**Task inputs:**
*-*-*

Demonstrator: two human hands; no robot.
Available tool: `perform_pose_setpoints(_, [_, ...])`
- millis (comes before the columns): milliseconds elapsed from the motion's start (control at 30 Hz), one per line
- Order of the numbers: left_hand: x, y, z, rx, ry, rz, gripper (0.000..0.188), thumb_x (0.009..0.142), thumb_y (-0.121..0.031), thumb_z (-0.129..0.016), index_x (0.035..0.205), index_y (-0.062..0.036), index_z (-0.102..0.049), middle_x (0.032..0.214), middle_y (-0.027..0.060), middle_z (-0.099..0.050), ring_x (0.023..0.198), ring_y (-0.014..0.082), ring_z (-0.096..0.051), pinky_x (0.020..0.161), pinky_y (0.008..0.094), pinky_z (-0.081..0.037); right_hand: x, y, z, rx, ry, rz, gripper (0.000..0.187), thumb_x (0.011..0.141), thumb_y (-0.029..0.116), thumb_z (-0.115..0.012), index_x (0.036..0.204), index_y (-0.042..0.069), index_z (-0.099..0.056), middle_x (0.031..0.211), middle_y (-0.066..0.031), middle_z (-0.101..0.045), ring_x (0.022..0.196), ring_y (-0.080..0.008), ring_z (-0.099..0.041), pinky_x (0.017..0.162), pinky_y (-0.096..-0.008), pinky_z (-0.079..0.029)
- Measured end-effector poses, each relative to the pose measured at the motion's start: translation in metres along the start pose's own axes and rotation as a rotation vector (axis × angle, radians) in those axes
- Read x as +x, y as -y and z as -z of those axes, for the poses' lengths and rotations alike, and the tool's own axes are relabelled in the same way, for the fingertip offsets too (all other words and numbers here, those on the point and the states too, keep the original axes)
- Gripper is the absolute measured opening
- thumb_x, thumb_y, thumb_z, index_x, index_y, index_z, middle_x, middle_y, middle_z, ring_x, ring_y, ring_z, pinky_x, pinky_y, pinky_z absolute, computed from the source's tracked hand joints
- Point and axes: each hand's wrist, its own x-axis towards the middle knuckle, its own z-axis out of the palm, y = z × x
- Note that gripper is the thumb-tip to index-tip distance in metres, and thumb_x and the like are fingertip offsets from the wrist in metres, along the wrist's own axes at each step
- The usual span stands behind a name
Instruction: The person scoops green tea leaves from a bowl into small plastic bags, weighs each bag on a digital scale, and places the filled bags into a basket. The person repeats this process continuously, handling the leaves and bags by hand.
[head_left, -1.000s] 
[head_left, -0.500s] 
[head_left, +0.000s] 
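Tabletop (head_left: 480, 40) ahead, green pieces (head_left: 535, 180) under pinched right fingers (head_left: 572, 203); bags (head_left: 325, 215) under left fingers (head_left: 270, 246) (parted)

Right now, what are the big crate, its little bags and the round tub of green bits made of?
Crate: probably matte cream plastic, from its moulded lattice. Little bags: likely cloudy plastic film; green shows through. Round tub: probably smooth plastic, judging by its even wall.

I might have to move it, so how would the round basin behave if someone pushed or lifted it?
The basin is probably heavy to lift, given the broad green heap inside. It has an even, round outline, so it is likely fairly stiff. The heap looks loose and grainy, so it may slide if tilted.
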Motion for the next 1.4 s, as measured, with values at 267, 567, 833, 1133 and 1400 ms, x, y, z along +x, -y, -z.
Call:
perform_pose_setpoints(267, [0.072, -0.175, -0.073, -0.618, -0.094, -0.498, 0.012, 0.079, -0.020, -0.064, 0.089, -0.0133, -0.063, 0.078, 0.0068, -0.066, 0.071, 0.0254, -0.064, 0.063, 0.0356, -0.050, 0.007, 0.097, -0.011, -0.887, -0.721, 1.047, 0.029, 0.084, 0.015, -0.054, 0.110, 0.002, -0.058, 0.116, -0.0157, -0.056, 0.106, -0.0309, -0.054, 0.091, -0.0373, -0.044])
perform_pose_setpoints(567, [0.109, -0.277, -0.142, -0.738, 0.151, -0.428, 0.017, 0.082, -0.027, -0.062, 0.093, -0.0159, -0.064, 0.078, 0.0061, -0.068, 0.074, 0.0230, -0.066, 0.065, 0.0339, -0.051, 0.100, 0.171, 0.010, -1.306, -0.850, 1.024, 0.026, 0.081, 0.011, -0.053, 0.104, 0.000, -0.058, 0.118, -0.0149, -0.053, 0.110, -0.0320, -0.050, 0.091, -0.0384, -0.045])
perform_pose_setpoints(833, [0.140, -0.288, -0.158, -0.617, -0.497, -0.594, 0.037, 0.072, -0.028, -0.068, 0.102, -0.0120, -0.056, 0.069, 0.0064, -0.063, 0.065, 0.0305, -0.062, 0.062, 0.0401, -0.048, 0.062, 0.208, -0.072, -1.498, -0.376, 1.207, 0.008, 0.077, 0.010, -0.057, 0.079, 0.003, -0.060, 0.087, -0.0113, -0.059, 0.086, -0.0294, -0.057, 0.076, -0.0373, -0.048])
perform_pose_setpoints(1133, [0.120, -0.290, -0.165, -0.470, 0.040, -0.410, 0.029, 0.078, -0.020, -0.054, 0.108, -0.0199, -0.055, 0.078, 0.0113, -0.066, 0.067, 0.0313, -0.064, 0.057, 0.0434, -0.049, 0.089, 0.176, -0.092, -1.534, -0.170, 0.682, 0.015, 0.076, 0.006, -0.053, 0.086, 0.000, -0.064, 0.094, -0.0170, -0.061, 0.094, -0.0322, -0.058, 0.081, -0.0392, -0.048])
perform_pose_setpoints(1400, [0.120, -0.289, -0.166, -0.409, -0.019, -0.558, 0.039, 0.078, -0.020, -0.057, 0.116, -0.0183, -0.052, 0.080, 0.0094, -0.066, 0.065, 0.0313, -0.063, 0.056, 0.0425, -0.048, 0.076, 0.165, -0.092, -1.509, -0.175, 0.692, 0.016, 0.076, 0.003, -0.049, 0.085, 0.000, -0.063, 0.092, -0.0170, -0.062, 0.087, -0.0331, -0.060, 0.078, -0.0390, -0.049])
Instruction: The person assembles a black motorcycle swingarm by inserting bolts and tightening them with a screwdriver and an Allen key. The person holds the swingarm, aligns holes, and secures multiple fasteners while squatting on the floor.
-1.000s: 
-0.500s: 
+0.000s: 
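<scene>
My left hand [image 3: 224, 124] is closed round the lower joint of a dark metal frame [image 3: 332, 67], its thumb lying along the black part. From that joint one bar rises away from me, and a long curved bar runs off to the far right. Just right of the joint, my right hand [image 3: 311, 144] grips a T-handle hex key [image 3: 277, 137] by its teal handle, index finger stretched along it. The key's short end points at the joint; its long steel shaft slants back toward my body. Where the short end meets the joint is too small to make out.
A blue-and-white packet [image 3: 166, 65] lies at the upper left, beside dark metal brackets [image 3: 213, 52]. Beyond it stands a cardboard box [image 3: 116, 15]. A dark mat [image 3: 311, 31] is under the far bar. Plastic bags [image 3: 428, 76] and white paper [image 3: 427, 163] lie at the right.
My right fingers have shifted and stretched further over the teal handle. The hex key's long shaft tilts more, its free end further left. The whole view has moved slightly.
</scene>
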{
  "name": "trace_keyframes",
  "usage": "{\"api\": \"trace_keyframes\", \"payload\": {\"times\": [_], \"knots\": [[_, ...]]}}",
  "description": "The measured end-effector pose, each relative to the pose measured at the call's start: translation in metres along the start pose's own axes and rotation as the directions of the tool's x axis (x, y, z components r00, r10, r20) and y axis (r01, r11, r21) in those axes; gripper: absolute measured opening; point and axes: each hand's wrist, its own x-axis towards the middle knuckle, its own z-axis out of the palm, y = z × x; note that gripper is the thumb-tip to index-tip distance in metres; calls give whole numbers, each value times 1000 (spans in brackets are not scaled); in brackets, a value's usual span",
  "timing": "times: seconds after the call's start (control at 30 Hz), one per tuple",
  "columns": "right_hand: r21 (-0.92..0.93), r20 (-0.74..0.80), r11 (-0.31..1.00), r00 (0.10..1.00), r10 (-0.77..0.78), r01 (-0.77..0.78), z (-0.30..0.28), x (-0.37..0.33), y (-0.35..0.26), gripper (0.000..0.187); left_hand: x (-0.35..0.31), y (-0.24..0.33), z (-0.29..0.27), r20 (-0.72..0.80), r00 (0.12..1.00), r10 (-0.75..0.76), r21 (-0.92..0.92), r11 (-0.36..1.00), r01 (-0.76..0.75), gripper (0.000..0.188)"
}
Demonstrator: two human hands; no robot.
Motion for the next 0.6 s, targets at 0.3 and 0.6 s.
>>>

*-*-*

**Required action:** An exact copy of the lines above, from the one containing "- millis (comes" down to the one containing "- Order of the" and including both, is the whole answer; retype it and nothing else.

**Task answer:**
- millis (comes before the columns): milliseconds elapsed from the motion's start (control at 30 Hz), one per line
- Order of the numbers: left_hand: x, y, z, rx, ry, rz, gripper (0.000..0.188), thumb_x (0.009..0.142), thumb_y (-0.121..0.031), thumb_z (-0.129..0.016), index_x (0.035..0.205), index_y (-0.062..0.036), index_z (-0.102..0.049), middle_x (0.032..0.214), middle_y (-0.027..0.060), middle_z (-0.099..0.050), ring_x (0.023..0.198), ring_y (-0.014..0.082), ring_z (-0.096..0.051), pinky_x (0.020..0.161), pinky_y (0.008..0.094), pinky_z (-0.081..0.037); right_hand: x, y, z, rx, ry, rz, gripper (0.000..0.187), thumb_x (0.011..0.141), thumb_y (-0.029..0.116), thumb_z (-0.115..0.012), index_x (0.036..0.204), index_y (-0.042..0.069), index_z (-0.099..0.056), middle_x (0.031..0.211), middle_y (-0.066..0.031), middle_z (-0.101..0.045), ring_x (0.022..0.196), ring_y (-0.080..0.008), ring_z (-0.099..0.041), pinky_x (0.017..0.162), pinky_y (-0.096..-0.008), pinky_z (-0.079..0.029)

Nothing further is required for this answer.